Eli Broad and former Los Angeles Times Publisher Austin Beutner, who last year were interested in buying the Times, would fit that mold, though neither have expressed an interest so far.
“We have wonderful people in our publications,” Smulyan said. “We obviously would want a buyer who would be a good steward of our magazine and good to our people.”
Emmis may be putting its faith in radio was a source of growth, but there is at least some reason to have faith in the future of print.
According to a study released last year by the American Press Institute and Associated Press–NORC Center for Public Affairs Research, 21 percent of millennials ages 18 to 34 said they pay for a print magazine subscription, compared with the 11 percent and 10 percent who said they own a digital magazine or digital newspaper subscription, respectively.

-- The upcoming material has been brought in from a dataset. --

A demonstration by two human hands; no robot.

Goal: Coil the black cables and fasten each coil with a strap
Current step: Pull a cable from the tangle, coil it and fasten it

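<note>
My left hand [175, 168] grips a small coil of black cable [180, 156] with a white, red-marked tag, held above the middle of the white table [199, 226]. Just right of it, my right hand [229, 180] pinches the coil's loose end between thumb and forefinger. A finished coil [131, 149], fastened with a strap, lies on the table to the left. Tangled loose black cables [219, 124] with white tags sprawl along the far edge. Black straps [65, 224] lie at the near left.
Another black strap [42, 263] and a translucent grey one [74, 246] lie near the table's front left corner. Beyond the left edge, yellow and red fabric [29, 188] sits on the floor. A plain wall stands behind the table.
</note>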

Los Angeles magazine’s readership reflects that statistic. More than 40 percent of its readers are ages 35 to 54 and report an average household income of more than $214,100, according to the publication’s media kit. The magazine charges between $12,000 to $24,000 for print advertisements.
“As an advertiser, it’s powerful to think of being left on someone’s coffee table potentially for weeks, months, or years,” said Mary Melton.
The magazine’s editor-in-chief since 2009, she has guided it to a number of regional and national magazine awards for its investigative and service pieces on the city’s people and places. Still, Melton acknowledged that her job has changed significantly through the years due to the proliferation of online content.
“Being an editor-in-chief in 2016 is completely different than it was in 2006,” she said.
The magazine’s LAMag.com has experienced steady growth in traffic over the past year or so. The site registered 334,000 unique visitors in September of last year, a number that rose to 492,000 in June and 690,000 in July – a month that also marked the release of the company’s flagship Best of L.A. issue.
Melton, who oversees a staff of 50, has also been focused on growing the magazine’s events division, which includes live conferences that tie in with editorial features.
“Smart media companies will continue to look for ways to viscerally connect with readers,” said Melton. “A key word to that is ‘access’: access to ideas, to celebrities, to the city.”